The headshot used for Henry can also be seen on an article about testosterone as well as other sites.
Clone and bogus news websites such as the Kent Chronicle are on the rise and not going away any time soon, Matt Aspinall, from NLA media access, says.
The NLA is a publisher-owned rights licensing business and works on behalf of the UK's newspaper and magazine publishers, with a core aim of supporting journalism.
Mr Aspinall is head of publisher services at NLA and heads up Text Tracker, a copyright infringement service.
Text Tracker identifies when clients' articles or websites have been lifted or cloned and then gets MLA work to get it taken down.
Launched in 2015, Text Tracker now have 30 clients, mostly national newspapers, but more regional publishers have joined recently.
In 2020 NLA removed about 20,000 articles across 700 websites and Mr Aspinall suspects there will be more this year.
Speaking about why these sites need to be taken down he said: "It's stopping others monetising your work, making sure you're not losing out on ad revenue."
There is also the frustration when reporters work extremely hard on a story, only for it to be taken and attributed to someone else.
The methods and presentation fake sites are becoming more sophisticated, he says.
He said: "That's the real problem, it isn't obvious, that's why people share these sites. Let's say it's called 'Kent News Today' or something, for someone who doesn't follow the news they might see an article and think that's legitimate."
Some people think if they change an article ever so slightly, perhaps hoping they can get away with taking the story.
"They cynically undermine the efforts of real journalists who are working to keep the public informed during a time of national crisis..."
Mr Aspinall said: "I have been working with a couple of major newspapers recently and what they're finding is their article has been changed every so slightly and the person doing it thinks they aren't infringing copyright because they are changing it."
He says even if the article is from a regional site, that won't stop someone taking it, as they are keen to get hits from whatever source.
Despite residing in something of a grey area legally, the act of "scraping" content from one website to another can be done for legitimate reasons and in fact is almost as old as the web itself.
The first web robot, World Wide Web Wanderer, was created in June 1993 and was intended only to measure the size of the web by "crawling" sites and indexing their content.
Cases where the "scraping" of content may be legitimate could, for example, include a computer programme set up to automatically pull insurance quotes or hotel prices from one business's site onto that of a price comparision service. Similarly, search engines such as Google use automated systems to constantly trawl the internet to examine content so it can update results provided to users.
But while in some cases the running of these programmes can be legitimate, in others it can constitute an infringement on the holder of the data, for example in the case of re-producing content under copyright or where terms of service explicitly prohibit the harvesting of data.
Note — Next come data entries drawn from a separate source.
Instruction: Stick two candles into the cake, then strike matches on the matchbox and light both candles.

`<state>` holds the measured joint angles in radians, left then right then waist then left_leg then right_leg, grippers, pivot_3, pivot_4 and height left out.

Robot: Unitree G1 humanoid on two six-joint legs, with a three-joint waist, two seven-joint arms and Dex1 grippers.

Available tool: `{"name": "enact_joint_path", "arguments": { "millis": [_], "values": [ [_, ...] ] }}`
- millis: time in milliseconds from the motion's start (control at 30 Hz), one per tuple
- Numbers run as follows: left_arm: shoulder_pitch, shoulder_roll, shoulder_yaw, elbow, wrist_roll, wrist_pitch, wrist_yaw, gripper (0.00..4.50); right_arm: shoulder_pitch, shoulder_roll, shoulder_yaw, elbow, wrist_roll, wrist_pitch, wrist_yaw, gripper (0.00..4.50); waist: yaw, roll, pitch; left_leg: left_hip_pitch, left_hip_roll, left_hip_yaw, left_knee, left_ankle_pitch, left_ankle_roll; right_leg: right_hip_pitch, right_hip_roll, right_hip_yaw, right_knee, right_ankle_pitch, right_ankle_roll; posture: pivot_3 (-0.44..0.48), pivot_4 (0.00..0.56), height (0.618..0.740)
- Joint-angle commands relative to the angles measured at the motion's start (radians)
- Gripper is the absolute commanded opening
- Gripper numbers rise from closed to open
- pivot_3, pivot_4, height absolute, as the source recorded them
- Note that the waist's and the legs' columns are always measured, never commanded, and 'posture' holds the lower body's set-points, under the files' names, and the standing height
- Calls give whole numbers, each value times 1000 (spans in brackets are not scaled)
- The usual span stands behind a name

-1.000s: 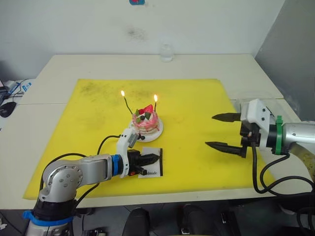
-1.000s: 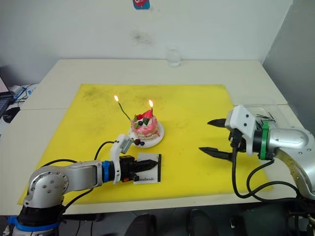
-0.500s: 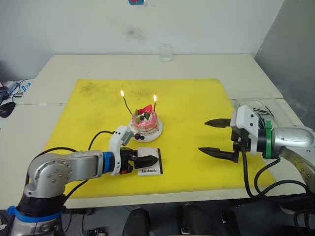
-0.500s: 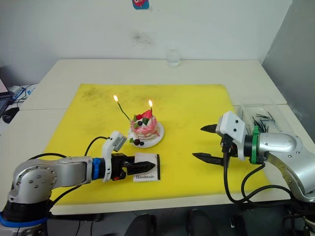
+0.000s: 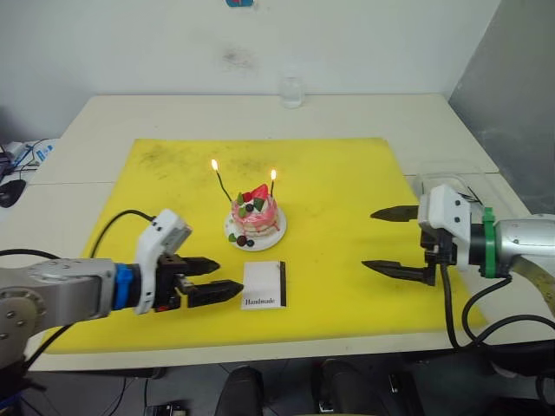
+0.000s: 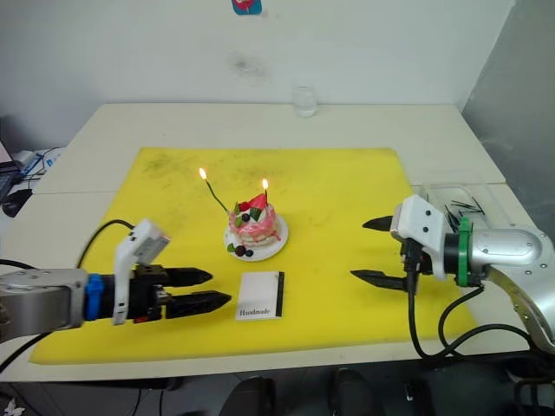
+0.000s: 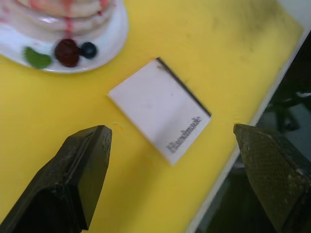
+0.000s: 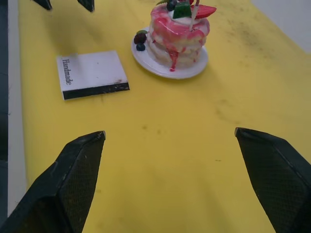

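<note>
Now, in your left eye view, both candles (image 5: 222, 181) burn in the cake (image 5: 256, 214) at centre frame, so lighting looks finished. The matchbox (image 5: 264, 284) lies below it, released; the left gripper (image 5: 222, 279) hovers lower left, spread, empty. In your right wrist view, the right gripper (image 8: 170, 174) gapes wide, level, holding nothing.

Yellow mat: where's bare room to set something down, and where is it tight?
Free: the mat between the cake and the open right gripper, and the far strip behind the candles. Tight: the near middle, where the matchbox lies just in front of the cake's plate, with the open left gripper beside it.
</note>
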<state>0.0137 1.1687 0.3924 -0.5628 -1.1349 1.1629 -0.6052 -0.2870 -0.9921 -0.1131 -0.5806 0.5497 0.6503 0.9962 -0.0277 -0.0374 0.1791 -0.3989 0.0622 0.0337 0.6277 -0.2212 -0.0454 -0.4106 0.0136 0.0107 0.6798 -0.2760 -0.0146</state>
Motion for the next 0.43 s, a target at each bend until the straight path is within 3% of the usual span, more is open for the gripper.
{"name": "enact_joint_path", "arguments": {
  "millis": [33,100,167,433],
  "values": [
    [133,43,68,54,350,-334,-180,4475,29,-56,-108,22,-5,-53,52,4500,2,3,1,0,0,0,0,0,0,0,-1,0,0,0,-1,0,150,740],
    [170,40,70,122,487,-481,-210,4475,53,-95,-155,48,1,-60,90,4500,4,3,1,0,0,0,0,0,0,0,-2,0,0,-1,-2,0,150,740],
    [166,25,68,175,542,-563,-248,4475,71,-126,-191,72,1,-72,121,4500,6,2,1,0,1,0,0,0,0,-1,-2,-1,0,-3,-6,0,150,740],
    [135,-7,70,223,539,-577,-379,4475,64,-182,-205,134,-7,-111,185,4500,6,2,1,-1,2,3,0,0,1,-2,-6,1,0,-1,-1,0,150,740]
  ]
}}
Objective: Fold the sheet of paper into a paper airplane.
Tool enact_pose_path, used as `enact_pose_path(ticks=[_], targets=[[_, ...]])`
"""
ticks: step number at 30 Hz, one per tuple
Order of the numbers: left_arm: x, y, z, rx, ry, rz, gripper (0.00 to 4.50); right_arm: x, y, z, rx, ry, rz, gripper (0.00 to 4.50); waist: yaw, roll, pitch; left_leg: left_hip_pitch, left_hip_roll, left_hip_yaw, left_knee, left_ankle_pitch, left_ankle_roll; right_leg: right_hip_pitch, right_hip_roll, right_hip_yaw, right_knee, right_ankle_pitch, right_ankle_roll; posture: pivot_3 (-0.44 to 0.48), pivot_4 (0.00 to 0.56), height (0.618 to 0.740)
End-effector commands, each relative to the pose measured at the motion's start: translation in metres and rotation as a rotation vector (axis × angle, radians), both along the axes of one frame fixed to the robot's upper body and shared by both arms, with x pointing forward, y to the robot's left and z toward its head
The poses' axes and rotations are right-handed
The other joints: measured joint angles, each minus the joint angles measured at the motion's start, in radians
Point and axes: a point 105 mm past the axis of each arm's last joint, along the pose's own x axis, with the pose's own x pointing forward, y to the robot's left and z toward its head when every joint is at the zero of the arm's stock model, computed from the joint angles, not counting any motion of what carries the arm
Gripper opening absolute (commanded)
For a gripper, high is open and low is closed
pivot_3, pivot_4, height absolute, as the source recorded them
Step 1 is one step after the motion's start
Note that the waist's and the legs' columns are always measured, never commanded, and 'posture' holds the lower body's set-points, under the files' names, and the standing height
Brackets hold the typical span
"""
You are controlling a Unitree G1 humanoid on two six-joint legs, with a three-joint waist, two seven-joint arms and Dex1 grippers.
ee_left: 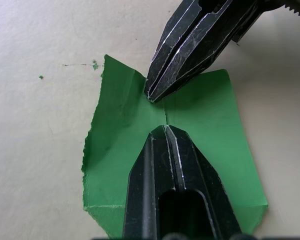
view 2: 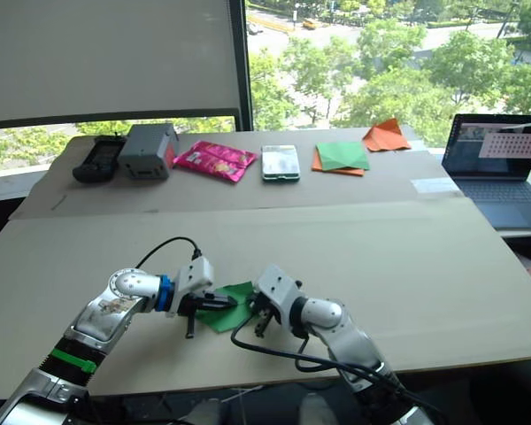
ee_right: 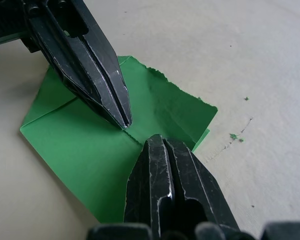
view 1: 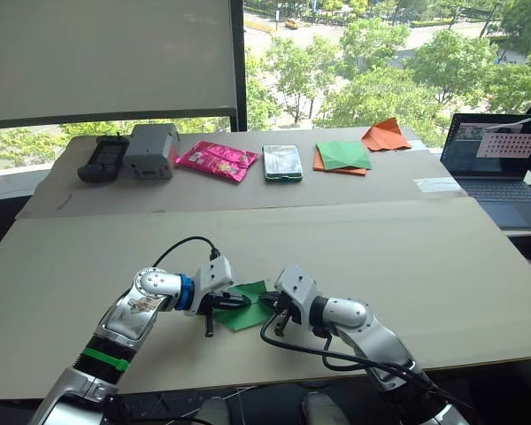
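sheet of paper [view 1: 248, 305]: bright green | left gripper [ee_left: 162, 131]: black fingers | right gripper [ee_right: 157, 140]: black fingers | table [view 1: 407, 257]: beige | snack packet [view 1: 217, 160]: pink | folded paper [view 1: 386, 135]: orange | box [view 1: 151, 150]: grey

From my remote seat, broad bare cardboard table [view 1: 407, 266] surrounds the sheet of paper [view 1: 244, 310], where the left gripper [view 1: 244, 301] and right gripper [view 1: 267, 301] crowd tip to tip. Clutter lines the far edge; a laptop [view 1: 500, 164] blocks the right.
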Motion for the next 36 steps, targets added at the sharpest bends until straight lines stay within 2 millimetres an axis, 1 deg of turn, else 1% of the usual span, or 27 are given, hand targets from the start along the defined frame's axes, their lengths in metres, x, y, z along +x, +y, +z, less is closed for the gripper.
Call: enact_pose_path(ticks=[1, 5, 11, 19, 36], targets=[[-0.006, 0.013, -0.014, 0.074, 0.030, -0.003, 0.00, -0.002, -0.008, -0.020, -0.058, 0.078, -0.034, 0.03, 0.000, 0.000, -0.001, 0.000, 0.000, 0.000, 0.000, 0.000, -0.001, 0.000, 0.000, 0.000, 0.000, 0.000, 0.000, 0.000, 0.150, 0.732], [-0.006, 0.024, -0.021, 0.117, 0.034, 0.011, 0.00, 0.000, -0.009, -0.019, -0.056, 0.078, -0.042, 0.03, 0.000, 0.001, -0.002, 0.001, 0.000, 0.000, 0.000, -0.001, -0.001, 0.000, -0.001, 0.000, 0.000, 0.000, 0.000, 0.000, 0.150, 0.732], [-0.008, 0.035, -0.020, 0.132, 0.051, 0.022, 0.00, 0.000, -0.008, -0.018, -0.053, 0.081, -0.044, 0.03, -0.001, 0.003, -0.003, 0.002, 0.000, 0.000, 0.000, -0.001, -0.001, 0.000, -0.001, 0.000, 0.000, 0.000, 0.000, 0.000, 0.150, 0.732], [-0.014, 0.056, -0.023, 0.159, 0.098, 0.039, 0.00, 0.002, -0.009, -0.017, -0.051, 0.081, -0.051, 0.03, -0.004, 0.005, -0.005, 0.003, 0.000, 0.000, -0.001, -0.001, -0.001, 0.000, -0.001, 0.000, 0.000, 0.000, 0.000, 0.000, 0.150, 0.732], [-0.031, 0.077, -0.027, 0.205, 0.138, 0.045, 0.00, 0.005, -0.009, -0.016, -0.053, 0.084, -0.060, 0.03, -0.004, 0.007, -0.007, 0.004, 0.001, 0.000, -0.001, -0.001, -0.002, 0.000, -0.002, 0.000, 0.000, 0.000, 0.000, 0.000, 0.150, 0.732]])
The News Media Association said that in recent months it has seen several examples of websites targeting "genuine local news websites in a systematic way".
The association describes itself as the "voice of national, regional and local news media organisations in the UK" and exists to promote the interests of news media publishers.
A spokesman said: "Fake news sites which invest nothing in real journalism yet lift and seek to monetise the content of genuine news media outlets have no place in our democratic society.
"They cynically undermine the efforts of real journalists who are working to keep the public informed during a time of national crisis.